===== DATA PROVIDED =====
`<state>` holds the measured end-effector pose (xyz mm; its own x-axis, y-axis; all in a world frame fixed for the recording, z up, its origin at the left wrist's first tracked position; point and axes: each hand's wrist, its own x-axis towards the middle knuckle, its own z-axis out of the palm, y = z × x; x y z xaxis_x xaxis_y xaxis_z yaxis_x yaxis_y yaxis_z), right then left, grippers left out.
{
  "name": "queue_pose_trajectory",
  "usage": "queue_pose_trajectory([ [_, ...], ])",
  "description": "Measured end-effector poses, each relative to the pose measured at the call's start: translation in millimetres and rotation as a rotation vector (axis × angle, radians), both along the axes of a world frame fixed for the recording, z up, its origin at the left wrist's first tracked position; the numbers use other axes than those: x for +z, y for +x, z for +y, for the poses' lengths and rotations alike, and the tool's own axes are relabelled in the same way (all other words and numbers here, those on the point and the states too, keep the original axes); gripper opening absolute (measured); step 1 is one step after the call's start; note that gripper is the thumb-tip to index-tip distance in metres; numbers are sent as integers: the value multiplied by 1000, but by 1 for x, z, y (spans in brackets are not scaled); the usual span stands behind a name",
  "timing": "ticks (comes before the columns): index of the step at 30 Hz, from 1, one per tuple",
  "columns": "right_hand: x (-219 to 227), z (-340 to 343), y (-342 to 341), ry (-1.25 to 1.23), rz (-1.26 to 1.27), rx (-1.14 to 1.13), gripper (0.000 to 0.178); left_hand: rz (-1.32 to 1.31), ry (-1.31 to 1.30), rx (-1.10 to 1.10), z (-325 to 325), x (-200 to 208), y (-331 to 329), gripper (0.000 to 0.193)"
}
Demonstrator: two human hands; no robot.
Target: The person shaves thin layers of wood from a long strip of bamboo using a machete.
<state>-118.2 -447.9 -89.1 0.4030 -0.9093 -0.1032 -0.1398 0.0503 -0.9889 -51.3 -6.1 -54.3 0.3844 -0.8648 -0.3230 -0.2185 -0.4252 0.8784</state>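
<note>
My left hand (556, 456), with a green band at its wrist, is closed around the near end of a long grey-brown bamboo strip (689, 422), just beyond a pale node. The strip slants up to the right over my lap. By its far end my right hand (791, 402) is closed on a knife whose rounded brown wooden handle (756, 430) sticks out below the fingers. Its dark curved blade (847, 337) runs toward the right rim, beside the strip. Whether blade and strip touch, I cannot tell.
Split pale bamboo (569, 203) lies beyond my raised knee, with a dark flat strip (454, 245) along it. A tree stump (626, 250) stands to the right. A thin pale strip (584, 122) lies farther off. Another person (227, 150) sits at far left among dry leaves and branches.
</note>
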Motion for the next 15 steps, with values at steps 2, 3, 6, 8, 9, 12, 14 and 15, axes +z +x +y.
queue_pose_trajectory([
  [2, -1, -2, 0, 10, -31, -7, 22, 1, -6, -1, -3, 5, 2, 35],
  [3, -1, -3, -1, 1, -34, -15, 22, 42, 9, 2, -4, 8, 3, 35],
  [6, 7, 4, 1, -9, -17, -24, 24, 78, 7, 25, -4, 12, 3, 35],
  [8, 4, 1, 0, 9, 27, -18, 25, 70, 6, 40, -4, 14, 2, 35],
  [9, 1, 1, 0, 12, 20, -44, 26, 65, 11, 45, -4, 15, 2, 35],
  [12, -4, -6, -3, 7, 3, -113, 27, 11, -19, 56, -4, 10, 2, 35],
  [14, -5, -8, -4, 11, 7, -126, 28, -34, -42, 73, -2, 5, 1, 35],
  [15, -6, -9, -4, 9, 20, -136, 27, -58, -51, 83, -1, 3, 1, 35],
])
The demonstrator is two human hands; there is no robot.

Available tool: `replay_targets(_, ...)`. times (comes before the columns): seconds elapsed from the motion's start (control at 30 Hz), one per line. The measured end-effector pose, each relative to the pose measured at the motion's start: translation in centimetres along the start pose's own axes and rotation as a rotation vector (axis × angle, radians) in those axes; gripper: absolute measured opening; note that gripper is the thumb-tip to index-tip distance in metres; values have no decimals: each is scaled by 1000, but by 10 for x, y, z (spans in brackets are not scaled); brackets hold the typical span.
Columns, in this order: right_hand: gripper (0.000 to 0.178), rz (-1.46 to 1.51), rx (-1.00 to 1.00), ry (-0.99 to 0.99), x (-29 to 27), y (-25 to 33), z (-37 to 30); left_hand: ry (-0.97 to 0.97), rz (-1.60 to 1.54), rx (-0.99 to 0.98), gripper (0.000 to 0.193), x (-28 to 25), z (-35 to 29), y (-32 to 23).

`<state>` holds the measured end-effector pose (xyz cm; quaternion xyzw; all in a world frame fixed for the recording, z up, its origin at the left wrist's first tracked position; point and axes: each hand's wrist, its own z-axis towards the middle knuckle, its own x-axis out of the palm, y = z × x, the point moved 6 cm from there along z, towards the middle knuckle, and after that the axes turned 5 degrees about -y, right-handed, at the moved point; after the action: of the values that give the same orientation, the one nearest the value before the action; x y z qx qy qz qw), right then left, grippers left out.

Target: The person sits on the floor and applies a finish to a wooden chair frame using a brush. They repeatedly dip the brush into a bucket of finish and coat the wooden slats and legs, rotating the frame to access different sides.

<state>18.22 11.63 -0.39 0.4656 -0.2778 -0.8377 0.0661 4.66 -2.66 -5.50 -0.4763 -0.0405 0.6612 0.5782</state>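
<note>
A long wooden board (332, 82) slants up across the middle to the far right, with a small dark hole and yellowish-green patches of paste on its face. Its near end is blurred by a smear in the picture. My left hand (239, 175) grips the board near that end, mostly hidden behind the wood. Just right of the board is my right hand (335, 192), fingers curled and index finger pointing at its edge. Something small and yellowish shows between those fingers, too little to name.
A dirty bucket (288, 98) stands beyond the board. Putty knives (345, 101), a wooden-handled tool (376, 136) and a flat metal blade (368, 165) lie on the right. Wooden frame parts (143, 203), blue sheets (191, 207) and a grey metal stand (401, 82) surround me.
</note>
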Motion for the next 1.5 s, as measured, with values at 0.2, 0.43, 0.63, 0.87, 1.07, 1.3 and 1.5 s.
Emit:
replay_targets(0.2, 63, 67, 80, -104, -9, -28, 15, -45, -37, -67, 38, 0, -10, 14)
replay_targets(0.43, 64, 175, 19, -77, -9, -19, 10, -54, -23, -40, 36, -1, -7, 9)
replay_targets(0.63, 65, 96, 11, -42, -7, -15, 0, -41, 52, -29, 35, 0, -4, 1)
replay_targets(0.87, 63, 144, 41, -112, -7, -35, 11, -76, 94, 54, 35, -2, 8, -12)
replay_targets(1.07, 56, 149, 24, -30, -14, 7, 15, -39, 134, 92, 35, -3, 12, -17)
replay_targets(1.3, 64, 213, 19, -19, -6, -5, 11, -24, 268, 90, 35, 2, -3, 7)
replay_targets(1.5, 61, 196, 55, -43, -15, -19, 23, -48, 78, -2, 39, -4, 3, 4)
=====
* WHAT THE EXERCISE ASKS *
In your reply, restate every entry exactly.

* EXERCISE RESPONSE *
`<state>` holds the measured end-effector pose (xyz mm; its own x-axis, y-axis; all in a world frame fixed for the recording, z up, its origin at the left wrist's first tracked position; point and axes: each hand's wrist, its own x-axis towards the middle knuckle, its own z-axis out of the palm, y = z × x; x y z xaxis_x xaxis_y xaxis_z yaxis_x yaxis_y yaxis_z), right then left, grippers left out.
{
  "name": "queue_pose_trajectory",
  "usage": "queue_pose_trajectory([ [_, ...], ])",
  "description": "Measured end-effector poses, each relative to the pose measured at the call's start: translation in millimetres and rotation as a rotation vector (axis × angle, radians), both along the axes of a world frame fixed for the recording, z up, its origin at the left wrist's first tracked position; the numbers use other axes than those: x for +z, y for +x, z for +y, for the poses' lengths and rotations alike, and the tool's own axes are relabelled in the same way (all other words and numbers here, those on the point and the states too, keep the original axes); gripper opening absolute (measured); step 1 is one step after the call's start; note that gripper is the thumb-tip to index-tip distance in metres; numbers are sent as integers: the value multiplied by 1000, but by 1 for x, z, y (spans in brackets are not scaled); the usual span stands behind a name",
  "timing": "ticks (comes before the columns): index of the step at 30 Hz, from 1, one per tuple",
  "columns": "right_hand: x (-219 to 227), z (-340 to 343), y (-342 to 341), ry (-1.25 to 1.23), rz (-1.26 to 1.27), rx (-1.14 to 1.13), gripper (0.000 to 0.178); left_hand: rz (-1.32 to 1.31), ry (-1.31 to 1.30), rx (-1.10 to 1.10), z (-325 to 325), x (-200 to 208), y (-331 to 329), gripper (0.000 to 0.193)"
}
Demonstrator: two human hands; no robot.
Target: The person shaves thin layers of wood from a long strip of bamboo using a machete.
<state>-118.2 -447.9 -89.1 0.4030 -0.9093 -0.1032 -0.1398 0.0503 -0.9889 -51.3 -6.1 -54.3 0.3844 -0.8648 -0.3230 -0.2185 -0.4252 0.8784</state>
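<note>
My left hand (556, 456), with a green band at its wrist, is closed around the near end of a long grey-brown bamboo strip (689, 422), just beyond a pale node. The strip slants up to the right over my lap. By its far end my right hand (791, 402) is closed on a knife whose rounded brown wooden handle (756, 430) sticks out below the fingers. Its dark curved blade (847, 337) runs toward the right rim, beside the strip. Whether blade and strip touch, I cannot tell.
Split pale bamboo (569, 203) lies beyond my raised knee, with a dark flat strip (454, 245) along it. A tree stump (626, 250) stands to the right. A thin pale strip (584, 122) lies farther off. Another person (227, 150) sits at far left among dry leaves and branches.
</note>
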Motion for the next 15 steps, with values at steps 2, 3, 6, 8, 9, 12, 14 and 15, axes +z +x +y.
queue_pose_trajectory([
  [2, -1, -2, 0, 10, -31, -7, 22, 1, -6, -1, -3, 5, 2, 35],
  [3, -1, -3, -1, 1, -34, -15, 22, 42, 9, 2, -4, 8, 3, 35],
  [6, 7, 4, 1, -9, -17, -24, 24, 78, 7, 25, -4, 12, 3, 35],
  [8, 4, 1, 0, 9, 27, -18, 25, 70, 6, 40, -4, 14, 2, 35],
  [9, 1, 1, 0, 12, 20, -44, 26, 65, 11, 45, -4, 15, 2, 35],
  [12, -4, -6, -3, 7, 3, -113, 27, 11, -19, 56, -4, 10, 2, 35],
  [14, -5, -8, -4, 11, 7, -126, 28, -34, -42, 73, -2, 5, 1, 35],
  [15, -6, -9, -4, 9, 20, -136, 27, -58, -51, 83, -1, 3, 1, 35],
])
The demonstrator is two human hands; there is no robot.

Available tool: `replay_targets(_, ...)`. times (comes before the columns): seconds elapsed from the motion's start (control at 30 Hz), one per line. The measured end-effector pose, each relative to the pose measured at the motion's start: translation in centimetres along the start pose's own axes and rotation as a rotation vector (axis × angle, radians) in those axes; gripper: absolute measured opening; note that gripper is the thumb-tip to index-tip distance in metres; values have no decimals: each is scaled by 1000, but by 10 for x, y, z (spans in brackets are not scaled); brackets hold the typical span.
Columns, in this order: right_hand: gripper (0.000 to 0.178), rz (-1.46 to 1.51), rx (-1.00 to 1.00), ry (-0.99 to 0.99), x (-29 to 27), y (-25 to 33), z (-37 to 30); left_hand: ry (-0.97 to 0.97), rz (-1.60 to 1.54), rx (-0.99 to 0.98), gripper (0.000 to 0.193), x (-28 to 25), z (-35 to 29), y (-32 to 23).

`<state>` holds the measured end-effector pose (xyz cm; quaternion xyzw; all in a world frame fixed for the recording, z up, its origin at the left wrist's first tracked position; point and axes: each hand's wrist, its own z-axis towards the middle knuckle, its own x-axis out of the palm, y = z × x, the point moved 6 cm from there along z, towards the middle knuckle, and after that the axes turned 5 degrees about -y, right-handed, at the moved point; after the action: of the values that give the same orientation, the one nearest the value before the action; x y z qx qy qz qw), right then left, grippers left out.

Target: The person sits on the floor and applies a finish to a wooden chair frame using a brush. They repeatedly dip the brush into a bucket of finish and coat the wooden slats and legs, rotating the frame to access different sides.

<state>18.22 11.63 -0.39 0.4656 -0.2778 -0.8377 0.0661 4.66 -2.66 -5.50 -0.4763 -0.0405 0.6612 0.5782</state>
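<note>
A long wooden board (332, 82) slants up across the middle to the far right, with a small dark hole and yellowish-green patches of paste on its face. Its near end is blurred by a smear in the picture. My left hand (239, 175) grips the board near that end, mostly hidden behind the wood. Just right of the board is my right hand (335, 192), fingers curled and index finger pointing at its edge. Something small and yellowish shows between those fingers, too little to name.
A dirty bucket (288, 98) stands beyond the board. Putty knives (345, 101), a wooden-handled tool (376, 136) and a flat metal blade (368, 165) lie on the right. Wooden frame parts (143, 203), blue sheets (191, 207) and a grey metal stand (401, 82) surround me.
</note>
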Motion for the next 1.5 s, as measured, with values at 0.2, 0.43, 0.63, 0.87, 1.07, 1.3 and 1.5 s.
Emit:
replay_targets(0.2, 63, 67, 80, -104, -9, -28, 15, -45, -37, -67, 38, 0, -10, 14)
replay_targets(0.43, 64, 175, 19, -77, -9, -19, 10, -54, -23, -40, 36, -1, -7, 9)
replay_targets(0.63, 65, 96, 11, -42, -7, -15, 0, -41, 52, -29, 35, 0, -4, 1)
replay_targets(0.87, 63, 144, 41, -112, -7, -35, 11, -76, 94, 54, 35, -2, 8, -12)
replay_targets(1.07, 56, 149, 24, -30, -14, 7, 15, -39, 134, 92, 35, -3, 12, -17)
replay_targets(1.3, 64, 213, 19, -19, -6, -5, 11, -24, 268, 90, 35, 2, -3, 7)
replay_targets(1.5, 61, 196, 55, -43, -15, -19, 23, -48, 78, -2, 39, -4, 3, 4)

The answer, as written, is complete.